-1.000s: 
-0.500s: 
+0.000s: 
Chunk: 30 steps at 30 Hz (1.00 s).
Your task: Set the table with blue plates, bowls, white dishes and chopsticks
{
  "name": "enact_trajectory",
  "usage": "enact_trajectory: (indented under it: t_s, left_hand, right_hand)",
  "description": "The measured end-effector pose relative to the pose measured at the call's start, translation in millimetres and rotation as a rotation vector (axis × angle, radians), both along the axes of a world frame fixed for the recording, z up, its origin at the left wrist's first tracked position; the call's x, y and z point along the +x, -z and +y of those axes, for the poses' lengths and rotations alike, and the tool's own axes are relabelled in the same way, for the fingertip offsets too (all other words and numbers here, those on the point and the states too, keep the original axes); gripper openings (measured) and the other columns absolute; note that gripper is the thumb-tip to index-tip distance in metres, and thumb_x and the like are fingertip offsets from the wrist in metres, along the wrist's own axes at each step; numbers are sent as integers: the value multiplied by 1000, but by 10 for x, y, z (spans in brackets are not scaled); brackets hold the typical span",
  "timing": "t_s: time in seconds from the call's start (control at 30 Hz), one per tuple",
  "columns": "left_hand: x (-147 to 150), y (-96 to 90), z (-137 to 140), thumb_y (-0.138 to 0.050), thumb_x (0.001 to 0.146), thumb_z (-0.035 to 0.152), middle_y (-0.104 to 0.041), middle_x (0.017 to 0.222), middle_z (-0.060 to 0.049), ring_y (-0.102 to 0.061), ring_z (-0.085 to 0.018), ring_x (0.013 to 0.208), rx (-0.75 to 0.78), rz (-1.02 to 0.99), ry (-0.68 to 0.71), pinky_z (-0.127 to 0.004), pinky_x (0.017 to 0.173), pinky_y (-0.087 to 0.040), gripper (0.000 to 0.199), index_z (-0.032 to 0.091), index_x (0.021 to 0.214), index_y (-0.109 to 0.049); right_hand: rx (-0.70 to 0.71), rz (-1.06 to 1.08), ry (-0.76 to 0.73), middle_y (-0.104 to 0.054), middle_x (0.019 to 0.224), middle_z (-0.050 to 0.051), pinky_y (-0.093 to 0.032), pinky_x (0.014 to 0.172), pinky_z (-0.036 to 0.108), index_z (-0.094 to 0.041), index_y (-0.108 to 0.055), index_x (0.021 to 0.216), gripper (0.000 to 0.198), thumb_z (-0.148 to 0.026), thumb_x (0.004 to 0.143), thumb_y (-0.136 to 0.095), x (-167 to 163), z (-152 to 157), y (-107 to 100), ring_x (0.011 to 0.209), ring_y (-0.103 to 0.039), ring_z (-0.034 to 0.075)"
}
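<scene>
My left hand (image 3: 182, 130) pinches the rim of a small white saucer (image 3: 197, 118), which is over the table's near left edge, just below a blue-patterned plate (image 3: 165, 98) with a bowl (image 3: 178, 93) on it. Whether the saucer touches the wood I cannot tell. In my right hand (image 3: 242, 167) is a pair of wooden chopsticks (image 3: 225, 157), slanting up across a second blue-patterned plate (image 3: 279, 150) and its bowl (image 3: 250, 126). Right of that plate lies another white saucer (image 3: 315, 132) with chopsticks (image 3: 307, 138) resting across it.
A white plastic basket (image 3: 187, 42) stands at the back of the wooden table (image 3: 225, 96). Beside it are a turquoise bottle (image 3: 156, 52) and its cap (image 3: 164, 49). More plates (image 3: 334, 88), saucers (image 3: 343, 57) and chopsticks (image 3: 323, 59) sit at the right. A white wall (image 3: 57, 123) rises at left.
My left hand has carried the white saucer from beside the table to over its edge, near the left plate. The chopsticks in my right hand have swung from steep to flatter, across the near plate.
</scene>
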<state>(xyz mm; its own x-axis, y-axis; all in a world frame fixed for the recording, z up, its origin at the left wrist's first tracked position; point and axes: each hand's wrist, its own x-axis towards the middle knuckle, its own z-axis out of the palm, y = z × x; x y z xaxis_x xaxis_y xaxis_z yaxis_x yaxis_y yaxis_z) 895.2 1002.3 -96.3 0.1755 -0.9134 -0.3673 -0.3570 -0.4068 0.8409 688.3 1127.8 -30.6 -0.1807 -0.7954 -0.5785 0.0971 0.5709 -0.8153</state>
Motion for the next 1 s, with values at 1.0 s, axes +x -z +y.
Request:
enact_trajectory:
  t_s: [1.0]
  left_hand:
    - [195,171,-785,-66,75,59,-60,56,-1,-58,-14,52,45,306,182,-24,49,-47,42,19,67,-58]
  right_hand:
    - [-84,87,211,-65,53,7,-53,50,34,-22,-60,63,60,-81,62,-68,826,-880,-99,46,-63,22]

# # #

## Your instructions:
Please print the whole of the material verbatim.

## Task result:
-1.000s: 
-0.500s: 
+0.000s: 
Chunk: 30 steps at 30 Hz (1.00 s).
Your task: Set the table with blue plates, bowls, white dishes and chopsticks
{
  "name": "enact_trajectory",
  "usage": "enact_trajectory: (indented under it: t_s, left_hand, right_hand)",
  "description": "The measured end-effector pose relative to the pose measured at the call's start, translation in millimetres and rotation as a rotation vector (axis × angle, radians), both along the axes of a world frame fixed for the recording, z up, its origin at the left wrist's first tracked position; the call's x, y and z point along the +x, -z and +y of those axes, for the poses' lengths and rotations alike, and the tool's own axes are relabelled in the same way, for the fingertip offsets too (all other words and numbers here, those on the point and the states too, keep the original axes); gripper openings (measured) and the other columns absolute; note that gripper is the thumb-tip to index-tip distance in metres, and thumb_x and the like are fingertip offsets from the wrist in metres, along the wrist's own axes at each step; numbers are sent as integers: the value multiplied by 1000, but by 10 for x, y, z (spans in brackets are not scaled); brackets hold the typical span",
  "timing": "t_s: time in seconds from the call's start (control at 30 Hz), one per tuple",
  "columns": "left_hand: x (-147 to 150), y (-96 to 90), z (-137 to 140), thumb_y (-0.138 to 0.050), thumb_x (0.001 to 0.146), thumb_z (-0.035 to 0.152), middle_y (-0.104 to 0.041), middle_x (0.017 to 0.222), middle_z (-0.060 to 0.049), ring_y (-0.102 to 0.061), ring_z (-0.085 to 0.018), ring_x (0.013 to 0.208), rx (-0.75 to 0.78), rz (-1.02 to 0.99), ry (-0.68 to 0.71), pinky_z (-0.127 to 0.004), pinky_x (0.017 to 0.173), pinky_y (-0.087 to 0.040), gripper (0.000 to 0.199), index_z (-0.032 to 0.091), index_x (0.021 to 0.214), index_y (-0.109 to 0.049); right_hand: rx (-0.70 to 0.71), rz (-1.06 to 1.08), ry (-0.76 to 0.73), middle_y (-0.104 to 0.054), middle_x (0.019 to 0.224), middle_z (-0.050 to 0.051), pinky_y (-0.093 to 0.032), pinky_x (0.014 to 0.172), pinky_z (-0.036 to 0.108), index_z (-0.094 to 0.041), index_y (-0.108 to 0.055), index_x (0.021 to 0.216), gripper (0.000 to 0.198), thumb_z (-0.148 to 0.026), thumb_x (0.004 to 0.143), thumb_y (-0.136 to 0.095), x (-167 to 163), z (-152 to 157), y (-107 to 100), ring_x (0.011 to 0.209), ring_y (-0.103 to 0.039), ring_z (-0.034 to 0.075)"
}
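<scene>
My left hand (image 3: 182, 130) pinches the rim of a small white saucer (image 3: 197, 118), which is over the table's near left edge, just below a blue-patterned plate (image 3: 165, 98) with a bowl (image 3: 178, 93) on it. Whether the saucer touches the wood I cannot tell. In my right hand (image 3: 242, 167) is a pair of wooden chopsticks (image 3: 225, 157), slanting up across a second blue-patterned plate (image 3: 279, 150) and its bowl (image 3: 250, 126). Right of that plate lies another white saucer (image 3: 315, 132) with chopsticks (image 3: 307, 138) resting across it.
A white plastic basket (image 3: 187, 42) stands at the back of the wooden table (image 3: 225, 96). Beside it are a turquoise bottle (image 3: 156, 52) and its cap (image 3: 164, 49). More plates (image 3: 334, 88), saucers (image 3: 343, 57) and chopsticks (image 3: 323, 59) sit at the right. A white wall (image 3: 57, 123) rises at left.
My left hand has carried the white saucer from beside the table to over its edge, near the left plate. The chopsticks in my right hand have swung from steep to flatter, across the near plate.
</scene>
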<state>(xyz mm; its own x-axis, y-axis; all in a world frame fixed for the recording, z up, its origin at the left wrist's first tracked position; point and axes: each hand's wrist, its own x-axis towards the middle knuckle, its own z-axis out of the palm, y = z × x; x y z xaxis_x xaxis_y xaxis_z yaxis_x yaxis_y yaxis_z) 895.2 1002.3 -96.3 0.1755 -0.9134 -0.3673 -0.3570 -0.4068 0.8409 688.3 1127.8 -30.6 -0.1807 -0.7954 -0.5785 0.0971 0.5709 -0.8153</state>
Motion for the next 1 s, with values at 1.0 s, axes +x -z +y.
Request:
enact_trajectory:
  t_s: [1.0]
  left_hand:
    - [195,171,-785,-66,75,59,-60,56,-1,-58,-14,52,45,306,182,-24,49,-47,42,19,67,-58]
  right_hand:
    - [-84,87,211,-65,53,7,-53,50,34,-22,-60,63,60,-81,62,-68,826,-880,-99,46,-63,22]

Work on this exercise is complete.